The problem
Below this sentence is a listing; return exactly its lines from the one with "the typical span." to the one with "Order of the", both kept, and nothing more.

Data below
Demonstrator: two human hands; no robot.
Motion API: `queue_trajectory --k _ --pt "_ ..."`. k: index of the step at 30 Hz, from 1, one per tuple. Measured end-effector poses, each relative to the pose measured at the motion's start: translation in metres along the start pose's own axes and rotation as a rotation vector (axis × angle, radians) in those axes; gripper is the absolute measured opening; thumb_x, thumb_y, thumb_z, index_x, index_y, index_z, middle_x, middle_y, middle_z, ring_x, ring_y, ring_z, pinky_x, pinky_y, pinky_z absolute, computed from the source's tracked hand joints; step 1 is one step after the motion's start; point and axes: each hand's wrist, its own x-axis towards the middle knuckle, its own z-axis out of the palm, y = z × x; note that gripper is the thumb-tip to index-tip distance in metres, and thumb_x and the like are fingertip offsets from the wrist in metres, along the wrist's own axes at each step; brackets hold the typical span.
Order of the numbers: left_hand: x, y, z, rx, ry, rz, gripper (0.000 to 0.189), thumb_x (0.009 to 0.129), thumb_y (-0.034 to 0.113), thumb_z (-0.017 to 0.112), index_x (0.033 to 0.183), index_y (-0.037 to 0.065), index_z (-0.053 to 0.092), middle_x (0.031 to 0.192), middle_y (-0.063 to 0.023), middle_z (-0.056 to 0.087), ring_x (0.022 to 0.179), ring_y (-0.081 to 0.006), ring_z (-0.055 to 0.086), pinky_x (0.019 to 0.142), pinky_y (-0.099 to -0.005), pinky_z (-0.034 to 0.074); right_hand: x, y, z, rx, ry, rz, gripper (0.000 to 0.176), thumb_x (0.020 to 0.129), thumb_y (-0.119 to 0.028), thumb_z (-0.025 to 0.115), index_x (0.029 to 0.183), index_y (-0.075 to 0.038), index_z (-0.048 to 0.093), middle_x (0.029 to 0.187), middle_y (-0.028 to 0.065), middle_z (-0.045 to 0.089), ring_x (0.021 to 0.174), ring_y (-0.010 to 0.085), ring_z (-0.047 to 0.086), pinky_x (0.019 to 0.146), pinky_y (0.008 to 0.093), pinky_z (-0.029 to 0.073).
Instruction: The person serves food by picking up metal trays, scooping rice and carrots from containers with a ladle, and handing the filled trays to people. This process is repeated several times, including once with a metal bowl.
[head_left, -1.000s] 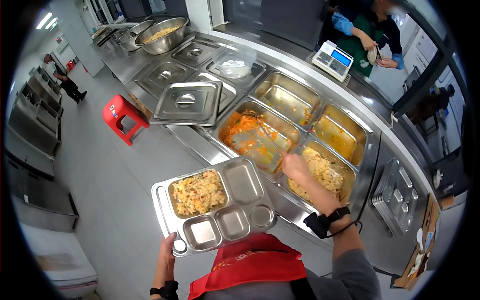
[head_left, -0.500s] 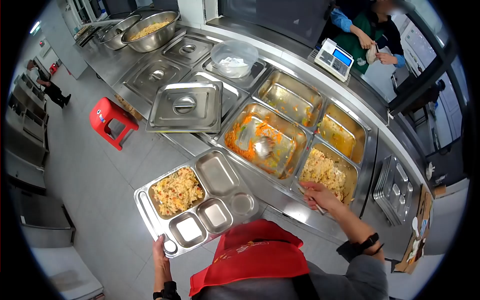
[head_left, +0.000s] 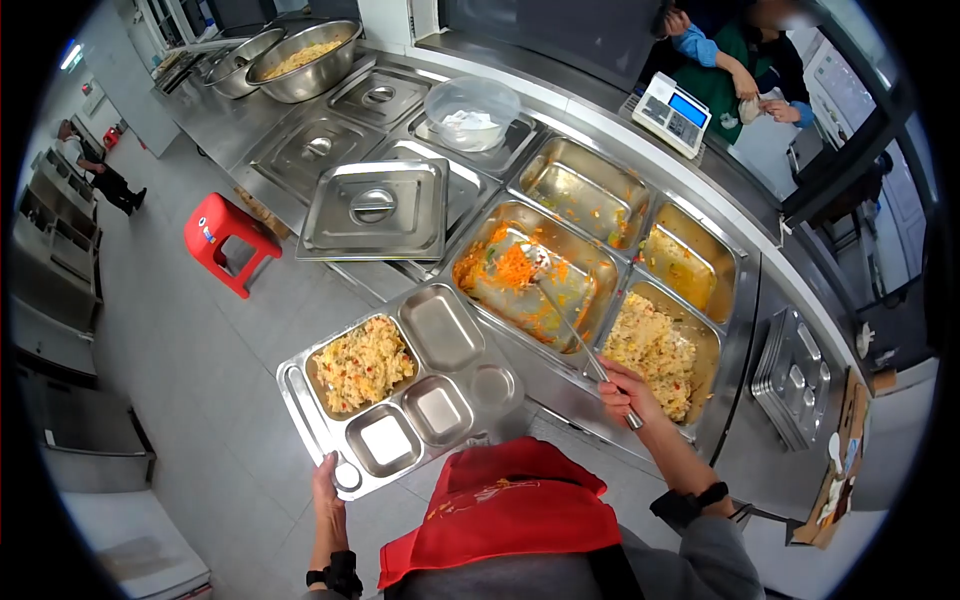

Answer section
Motion API: `queue_trajectory --k _ --pt "_ ..."`. k: index of the step at 30 Hz, from 1, one per tuple. Measured end-effector poses, each relative to the pose measured at the motion's start: translation in metres along the start pose's own axes and rotation as a rotation vector (axis × angle, radians) in those axes; gripper is the absolute measured opening; thumb_x, thumb_y, thumb_z, index_x, index_y, index_z, middle_x, middle_y, middle_z, ring_x, ring_y, ring_z, pinky_x, pinky_y, pinky_z absolute, computed from the source's tracked hand joints; step 1 is one step after the motion's start; point and axes: each hand's wrist, its own x-axis towards the middle knuckle, its own z-axis out of the palm, y = z × x; note that gripper is the thumb-tip to index-tip distance in metres, and thumb_x and the like are fingertip offsets from the wrist in metres, along the wrist's own axes at each step; brackets hold the typical span.
Order of the numbers: left_hand: x, y, z, rx, ry, rz, gripper (0.000 to 0.189), thumb_x (0.009 to 0.129), thumb_y (-0.034 to 0.113), thumb_z (-0.017 to 0.112), index_x (0.033 to 0.183), index_y (-0.037 to 0.065), index_z (-0.053 to 0.092), middle_x (0.031 to 0.192), middle_y (-0.063 to 0.023), middle_z (-0.056 to 0.087), ring_x (0.022 to 0.179), ring_y (-0.081 to 0.006), ring_z (-0.055 to 0.086), pinky_x (0.019 to 0.142), pinky_y (-0.099 to -0.005), pinky_z (-0.034 to 0.074); right_hand: x, y, z, rx, ry, rz, gripper (0.000 to 0.176), thumb_x (0.020 to 0.129), thumb_y (-0.119 to 0.028), thumb_z (-0.025 to 0.115), index_x (0.029 to 0.183), index_y (-0.075 to 0.038), index_z (-0.048 to 0.093), middle_x (0.029 to 0.187), middle_y (-0.028 to 0.065), middle_z (-0.045 to 0.089), ring_x (0.021 to 0.174), ring_y (-0.010 to 0.085), ring_z (-0.047 to 0.086), pinky_x (0.019 to 0.146), pinky_y (0.008 to 0.093), pinky_z (-0.029 to 0.073).

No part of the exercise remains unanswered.